Task objective – Word for word, print each line of the listing below; pictures stay out.

Data section –

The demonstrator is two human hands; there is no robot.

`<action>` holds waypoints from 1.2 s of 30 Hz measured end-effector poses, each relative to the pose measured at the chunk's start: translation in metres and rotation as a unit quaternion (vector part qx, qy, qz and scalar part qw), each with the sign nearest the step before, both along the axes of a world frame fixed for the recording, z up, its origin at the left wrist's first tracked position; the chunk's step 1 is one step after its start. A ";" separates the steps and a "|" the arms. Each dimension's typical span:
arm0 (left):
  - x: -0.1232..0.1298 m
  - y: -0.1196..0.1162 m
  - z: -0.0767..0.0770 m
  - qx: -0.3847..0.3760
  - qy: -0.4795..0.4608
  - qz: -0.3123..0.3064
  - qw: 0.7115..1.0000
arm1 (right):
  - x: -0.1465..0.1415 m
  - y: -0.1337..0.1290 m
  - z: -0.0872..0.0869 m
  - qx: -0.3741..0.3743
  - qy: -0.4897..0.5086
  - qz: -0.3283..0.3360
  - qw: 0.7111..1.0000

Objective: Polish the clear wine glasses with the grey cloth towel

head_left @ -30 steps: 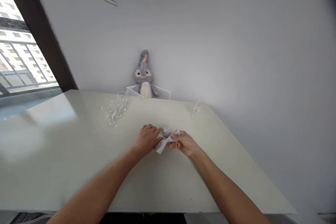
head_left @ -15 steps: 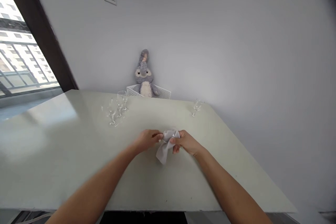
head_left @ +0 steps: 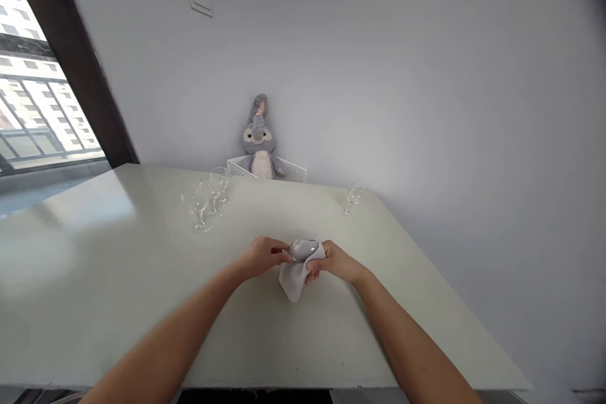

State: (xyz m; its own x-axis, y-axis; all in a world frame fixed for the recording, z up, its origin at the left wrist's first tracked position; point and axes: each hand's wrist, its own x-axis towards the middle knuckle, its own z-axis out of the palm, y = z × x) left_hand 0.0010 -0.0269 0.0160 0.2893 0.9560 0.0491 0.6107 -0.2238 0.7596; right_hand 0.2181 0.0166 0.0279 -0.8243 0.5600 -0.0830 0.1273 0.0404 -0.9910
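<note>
The left hand (head_left: 265,256) pinches a clear glass (head_left: 303,249) by its stem; just right of these fingers, the right hand (head_left: 335,263) holds a pale cloth (head_left: 293,279) against the glass.

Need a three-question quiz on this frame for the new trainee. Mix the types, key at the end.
1. Multiple choice. Where does the plush toy sit?
A) In the white basket
B) On the tabletop
C) On the windowsill

2. True or false: the held glass stands upright on the tabletop.

3. Fill in the blank: the cloth hangs from the ____ hand.

Key:
1. A.
2. False; it is tipped sideways, with its stem end at the fingers of the left hand.
3. Right; the right hand grips the cloth against the glass bowl.
</note>
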 end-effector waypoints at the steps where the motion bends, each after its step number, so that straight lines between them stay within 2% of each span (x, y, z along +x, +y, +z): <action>1: 0.001 -0.001 0.002 -0.053 -0.043 -0.017 0.998 | 0.004 0.002 0.002 0.002 -0.001 0.010 1.000; 3: 0.002 -0.004 0.007 -0.119 -0.115 -0.059 0.984 | 0.012 0.005 0.006 0.015 -0.002 0.026 1.000; 6: 0.004 -0.008 0.015 -0.155 -0.179 -0.120 0.964 | 0.027 0.011 0.014 0.043 -0.018 0.054 0.997; 9: 0.005 -0.007 0.015 -0.163 -0.213 -0.125 0.955 | 0.040 0.020 0.017 0.057 -0.015 0.028 0.998; 10: 0.005 -0.006 0.012 -0.157 -0.224 -0.103 0.956 | 0.043 0.023 0.016 0.061 0.002 -0.009 0.998; 12: 0.002 0.000 0.006 -0.139 -0.258 -0.027 0.956 | 0.042 0.028 0.013 0.073 0.057 -0.128 0.987; 14: -0.002 0.006 -0.002 -0.114 -0.287 0.070 0.949 | 0.033 0.026 0.009 0.119 0.089 -0.266 0.953; 16: -0.005 0.013 -0.009 -0.080 -0.246 0.162 0.952 | 0.017 0.016 0.006 0.225 0.062 -0.339 0.911; 17: -0.006 0.015 -0.013 -0.058 -0.190 0.195 0.960 | 0.008 0.009 0.004 0.298 0.031 -0.329 0.895; 18: -0.007 0.016 -0.015 -0.037 -0.123 0.217 0.968 | -0.001 0.001 0.003 0.373 -0.001 -0.293 0.881; 20: -0.004 0.016 -0.019 0.002 -0.010 0.231 0.973 | -0.017 -0.014 -0.001 0.492 -0.052 -0.183 0.849; 22: 0.000 0.012 -0.019 0.026 0.033 0.223 0.974 | -0.026 -0.022 -0.003 0.548 -0.079 -0.120 0.824; 23: 0.004 0.008 -0.018 0.042 0.044 0.207 0.977 | -0.027 -0.022 -0.005 0.554 -0.085 -0.121 0.819; 24: 0.007 0.005 -0.017 0.066 0.061 0.179 0.980 | -0.026 -0.020 -0.006 0.545 -0.082 -0.140 0.822; 26: 0.013 -0.001 -0.015 0.126 0.097 0.105 0.982 | -0.020 -0.010 -0.008 0.475 -0.057 -0.203 0.854; 28: 0.020 -0.007 -0.013 0.170 0.110 0.057 0.978 | -0.011 0.002 -0.011 0.319 -0.012 -0.283 0.904; 29: 0.023 -0.008 -0.012 0.172 0.099 0.060 0.978 | -0.008 0.008 -0.013 0.216 0.020 -0.321 0.922; 30: 0.025 -0.009 -0.012 0.163 0.081 0.076 0.980 | -0.006 0.012 -0.015 0.111 0.060 -0.353 0.927; 31: 0.028 -0.010 -0.012 0.149 0.057 0.096 0.983 | -0.007 0.015 -0.016 0.011 0.105 -0.378 0.920; 33: 0.032 -0.010 -0.013 0.126 0.010 0.136 0.983 | -0.014 0.015 -0.019 -0.139 0.206 -0.397 0.884; 35: 0.035 -0.009 -0.015 0.129 -0.019 0.164 0.978 | -0.026 0.009 -0.022 -0.213 0.286 -0.386 0.850; 36: 0.036 -0.008 -0.016 0.140 -0.029 0.176 0.974 | -0.033 0.004 -0.023 -0.229 0.310 -0.373 0.844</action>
State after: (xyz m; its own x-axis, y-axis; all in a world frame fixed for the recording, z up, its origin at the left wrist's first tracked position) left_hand 0.0368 -0.0351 -0.0003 -0.0654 0.9425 0.3279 0.6447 -0.2109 0.7348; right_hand 0.1848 0.0204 0.0046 -0.2218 0.9684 -0.1138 -0.5998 -0.2275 -0.7671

Task output –
The demonstrator is two human hands; there is no robot.

`<action>` holds waypoints from 1.2 s of 30 Hz measured end-effector poses, each relative to the pose measured at the chunk's start: translation in metres and rotation as a unit quaternion (vector part qx, qy, qz and scalar part qw), each with the sign nearest the step before, both along the axes of a world frame fixed for the recording, z up, its origin at the left wrist's first tracked position; the chunk's step 1 is one step after its start. A ";" separates the steps and a "|" the arms. Each dimension's typical span:
arm0 (left):
  - x: -0.1232..0.1298 m
  - y: -0.1196..0.1162 m
  - z: -0.0767..0.0770 m
  - qx: -0.3847..0.3760
  - qy: -0.4795..0.4608
  - qz: -0.3123..0.3064
  - qw: 0.7115..1.0000
arm1 (right):
  - x: -0.1465..0.1415 m
  - y: -0.1337..0.1290 m
  - z: -0.0872..0.0869 m
  - qx: -0.3741..0.3743
  - qy: -0.4897..0.5086
  - qz: -0.3283..0.3360
  - qw: 0.7111..1.0000

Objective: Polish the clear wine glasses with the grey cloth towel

head_left @ -30 steps: 
head_left @ -15 steps: 
head_left @ +0 steps: 

State: (xyz m; its own x-axis, y-axis; all in a world frame fixed for the recording, z up, its origin at the left wrist's first tracked position; point and axes: each hand's wrist, its own x-axis towards the middle knuckle, its own z-axis out of the palm, y = z × x) left_hand 0.0010 -0.0269 0.0160 0.2893 0.9560 0.0491 0.6107 -0.2238 0.7596; right_hand 0.2181 0.0166 0.0279 -0.8243 0.5600 -0.0830 0.1273 0.0404 -0.9910
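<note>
The left hand (head_left: 265,256) pinches a clear glass (head_left: 303,249) by its stem; just right of these fingers, the right hand (head_left: 335,263) holds a pale cloth (head_left: 293,279) against the glass.

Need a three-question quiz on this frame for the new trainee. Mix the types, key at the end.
1. Multiple choice. Where does the plush toy sit?
A) In the white basket
B) On the tabletop
C) On the windowsill

2. True or false: the held glass stands upright on the tabletop.

3. Fill in the blank: the cloth hangs from the ____ hand.

Key:
1. A.
2. False; it is tipped sideways, with its stem end at the fingers of the left hand.
3. Right; the right hand grips the cloth against the glass bowl.
</note>
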 end-effector waypoints at the steps where the motion bends, each after its step number, so that straight lines between them stay within 2% of each span (x, y, z along +x, +y, +z): <action>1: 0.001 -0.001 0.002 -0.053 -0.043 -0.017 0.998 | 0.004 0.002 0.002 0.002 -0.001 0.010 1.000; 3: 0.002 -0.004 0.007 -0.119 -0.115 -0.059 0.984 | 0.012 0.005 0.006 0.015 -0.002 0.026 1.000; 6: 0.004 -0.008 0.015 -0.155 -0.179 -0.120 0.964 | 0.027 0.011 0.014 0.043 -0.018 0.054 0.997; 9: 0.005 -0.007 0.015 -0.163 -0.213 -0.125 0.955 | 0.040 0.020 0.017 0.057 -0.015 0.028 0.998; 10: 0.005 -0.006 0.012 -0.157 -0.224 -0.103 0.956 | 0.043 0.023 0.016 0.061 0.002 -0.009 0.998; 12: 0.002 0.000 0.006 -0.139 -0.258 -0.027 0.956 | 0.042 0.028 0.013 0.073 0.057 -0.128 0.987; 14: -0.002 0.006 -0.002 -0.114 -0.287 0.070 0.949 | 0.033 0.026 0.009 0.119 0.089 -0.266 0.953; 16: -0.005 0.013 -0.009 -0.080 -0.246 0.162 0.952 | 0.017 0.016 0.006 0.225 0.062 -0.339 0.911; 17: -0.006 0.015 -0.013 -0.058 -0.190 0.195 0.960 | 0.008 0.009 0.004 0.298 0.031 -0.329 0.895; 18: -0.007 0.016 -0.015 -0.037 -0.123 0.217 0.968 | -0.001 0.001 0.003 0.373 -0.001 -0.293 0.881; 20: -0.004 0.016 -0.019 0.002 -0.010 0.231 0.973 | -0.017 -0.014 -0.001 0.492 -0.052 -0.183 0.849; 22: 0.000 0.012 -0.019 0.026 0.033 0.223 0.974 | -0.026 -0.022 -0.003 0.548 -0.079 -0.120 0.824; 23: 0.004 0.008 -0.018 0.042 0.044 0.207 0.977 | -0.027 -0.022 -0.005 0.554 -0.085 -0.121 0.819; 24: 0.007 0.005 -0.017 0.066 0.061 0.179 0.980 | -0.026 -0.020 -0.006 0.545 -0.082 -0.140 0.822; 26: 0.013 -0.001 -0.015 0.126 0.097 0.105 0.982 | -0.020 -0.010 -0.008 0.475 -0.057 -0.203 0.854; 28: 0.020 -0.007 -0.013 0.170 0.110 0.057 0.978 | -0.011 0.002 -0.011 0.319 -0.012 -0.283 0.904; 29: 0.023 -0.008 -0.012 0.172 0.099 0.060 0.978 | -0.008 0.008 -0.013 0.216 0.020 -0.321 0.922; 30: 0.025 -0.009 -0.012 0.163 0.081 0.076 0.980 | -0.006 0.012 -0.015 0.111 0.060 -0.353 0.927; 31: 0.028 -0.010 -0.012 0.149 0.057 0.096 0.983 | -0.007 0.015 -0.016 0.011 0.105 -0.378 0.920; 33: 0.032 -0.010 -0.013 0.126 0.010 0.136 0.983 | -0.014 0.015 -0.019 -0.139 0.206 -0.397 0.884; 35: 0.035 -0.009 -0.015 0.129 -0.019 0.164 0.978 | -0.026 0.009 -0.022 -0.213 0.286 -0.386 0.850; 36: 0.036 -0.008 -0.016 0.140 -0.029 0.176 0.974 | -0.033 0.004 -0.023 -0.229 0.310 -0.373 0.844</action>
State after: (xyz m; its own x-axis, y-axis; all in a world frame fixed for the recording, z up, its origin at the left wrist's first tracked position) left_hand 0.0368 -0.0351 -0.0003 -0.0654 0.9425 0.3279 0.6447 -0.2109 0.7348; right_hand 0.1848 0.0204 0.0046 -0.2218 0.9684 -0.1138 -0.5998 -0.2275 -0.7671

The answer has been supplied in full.